**Material provided**:
== Segment start ==

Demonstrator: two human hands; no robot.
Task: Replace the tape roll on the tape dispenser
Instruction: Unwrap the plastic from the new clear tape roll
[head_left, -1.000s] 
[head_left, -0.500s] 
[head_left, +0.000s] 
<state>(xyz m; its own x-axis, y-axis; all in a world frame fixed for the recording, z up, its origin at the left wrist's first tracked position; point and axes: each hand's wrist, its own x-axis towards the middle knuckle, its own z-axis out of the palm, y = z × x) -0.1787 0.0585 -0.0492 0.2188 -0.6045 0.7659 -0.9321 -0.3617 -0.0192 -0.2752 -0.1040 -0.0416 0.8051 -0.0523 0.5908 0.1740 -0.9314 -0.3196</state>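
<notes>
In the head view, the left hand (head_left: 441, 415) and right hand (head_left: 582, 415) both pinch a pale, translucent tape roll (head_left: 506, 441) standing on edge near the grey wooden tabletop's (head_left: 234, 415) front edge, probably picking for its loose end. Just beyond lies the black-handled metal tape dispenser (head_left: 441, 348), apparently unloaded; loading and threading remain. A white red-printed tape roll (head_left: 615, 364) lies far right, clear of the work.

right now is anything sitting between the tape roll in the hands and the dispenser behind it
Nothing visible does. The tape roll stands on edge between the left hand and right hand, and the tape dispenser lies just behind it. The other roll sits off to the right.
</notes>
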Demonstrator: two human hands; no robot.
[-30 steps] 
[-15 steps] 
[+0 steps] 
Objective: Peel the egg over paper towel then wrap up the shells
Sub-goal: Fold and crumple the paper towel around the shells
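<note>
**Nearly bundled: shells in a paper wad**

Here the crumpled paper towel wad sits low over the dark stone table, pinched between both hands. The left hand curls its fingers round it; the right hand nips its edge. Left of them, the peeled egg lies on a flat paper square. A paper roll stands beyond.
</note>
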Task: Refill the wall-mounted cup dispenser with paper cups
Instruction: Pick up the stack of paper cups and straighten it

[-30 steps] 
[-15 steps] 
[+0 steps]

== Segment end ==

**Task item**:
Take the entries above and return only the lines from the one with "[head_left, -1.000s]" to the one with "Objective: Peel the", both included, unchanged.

**Solution for this exercise**:
[head_left, -1.000s] 
[head_left, -0.500s] 
[head_left, +0.000s] 
<state>(xyz m; its own x-axis, y-axis; all in a world frame fixed for the recording, z up, its origin at the left wrist's first tracked position; point and axes: each hand's wrist, its own x-axis towards the middle knuckle, its own z-axis out of the palm, y = z × x) -0.1787 0.0585 -0.0492 0.2188 -0.6045 0.7659 -0.9321 -0.3617 -0.0192 -0.2752 -0.1040 -0.0416 0.8051 -0.0523 0.5908 0.1740 -0.9314 -0.3196</state>
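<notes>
In the head view, the left hand (head_left: 441, 415) and right hand (head_left: 582, 415) both pinch a pale, translucent tape roll (head_left: 506, 441) standing on edge near the grey wooden tabletop's (head_left: 234, 415) front edge, probably picking for its loose end. Just beyond lies the black-handled metal tape dispenser (head_left: 441, 348), apparently unloaded; loading and threading remain. A white red-printed tape roll (head_left: 615, 364) lies far right, clear of the work.

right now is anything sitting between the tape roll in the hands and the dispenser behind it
Nothing visible does. The tape roll stands on edge between the left hand and right hand, and the tape dispenser lies just behind it. The other roll sits off to the right.
</notes>
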Demonstrator: two human hands; no robot.
[-30 steps] 
[-15 steps] 
[+0 steps] 
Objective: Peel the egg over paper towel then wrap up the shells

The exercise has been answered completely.